## WORK ORDER
Could you work out how many lines of the material below hold "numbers"? Only the number is needed.

## DATA SEGMENT
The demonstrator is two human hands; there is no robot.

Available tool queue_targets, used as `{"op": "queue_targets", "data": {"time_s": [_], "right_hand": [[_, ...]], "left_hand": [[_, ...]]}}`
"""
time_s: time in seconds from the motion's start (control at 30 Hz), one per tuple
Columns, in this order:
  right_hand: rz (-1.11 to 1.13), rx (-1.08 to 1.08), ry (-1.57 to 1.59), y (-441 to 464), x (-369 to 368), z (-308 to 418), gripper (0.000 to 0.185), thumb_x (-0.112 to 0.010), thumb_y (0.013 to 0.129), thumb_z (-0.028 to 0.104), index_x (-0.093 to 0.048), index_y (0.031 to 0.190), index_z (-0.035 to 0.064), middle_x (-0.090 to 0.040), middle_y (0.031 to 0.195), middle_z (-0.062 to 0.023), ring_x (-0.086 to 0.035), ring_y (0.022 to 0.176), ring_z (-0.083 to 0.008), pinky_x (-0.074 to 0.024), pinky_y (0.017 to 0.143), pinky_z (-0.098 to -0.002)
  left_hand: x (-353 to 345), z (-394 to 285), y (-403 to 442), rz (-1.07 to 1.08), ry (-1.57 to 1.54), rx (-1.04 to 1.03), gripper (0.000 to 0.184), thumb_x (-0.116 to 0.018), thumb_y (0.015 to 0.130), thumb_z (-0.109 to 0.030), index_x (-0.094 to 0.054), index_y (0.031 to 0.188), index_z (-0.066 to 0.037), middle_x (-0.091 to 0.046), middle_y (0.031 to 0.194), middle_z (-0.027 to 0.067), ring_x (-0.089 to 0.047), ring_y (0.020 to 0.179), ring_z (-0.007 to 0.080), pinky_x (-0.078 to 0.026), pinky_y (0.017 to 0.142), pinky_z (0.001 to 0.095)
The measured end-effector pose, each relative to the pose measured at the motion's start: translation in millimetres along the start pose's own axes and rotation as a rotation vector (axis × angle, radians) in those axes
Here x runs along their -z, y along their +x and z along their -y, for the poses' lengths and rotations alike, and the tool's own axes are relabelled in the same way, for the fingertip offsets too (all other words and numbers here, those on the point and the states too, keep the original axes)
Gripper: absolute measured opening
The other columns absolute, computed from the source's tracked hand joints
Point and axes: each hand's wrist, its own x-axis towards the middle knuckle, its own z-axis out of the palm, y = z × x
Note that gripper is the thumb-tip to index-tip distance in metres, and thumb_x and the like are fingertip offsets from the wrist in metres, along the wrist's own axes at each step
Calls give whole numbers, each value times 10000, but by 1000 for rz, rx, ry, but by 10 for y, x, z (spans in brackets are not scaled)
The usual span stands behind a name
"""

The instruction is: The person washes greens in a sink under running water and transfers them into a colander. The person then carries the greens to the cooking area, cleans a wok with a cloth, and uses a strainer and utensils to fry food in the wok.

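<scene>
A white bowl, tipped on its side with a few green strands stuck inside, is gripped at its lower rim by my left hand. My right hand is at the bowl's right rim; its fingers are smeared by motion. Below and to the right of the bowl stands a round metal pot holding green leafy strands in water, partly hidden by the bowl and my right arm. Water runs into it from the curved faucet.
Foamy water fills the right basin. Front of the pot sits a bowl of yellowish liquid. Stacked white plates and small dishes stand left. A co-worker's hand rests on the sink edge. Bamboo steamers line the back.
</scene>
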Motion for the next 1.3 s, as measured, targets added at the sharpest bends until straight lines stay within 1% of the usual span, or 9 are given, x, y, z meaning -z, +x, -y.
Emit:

## TASK ANSWER
2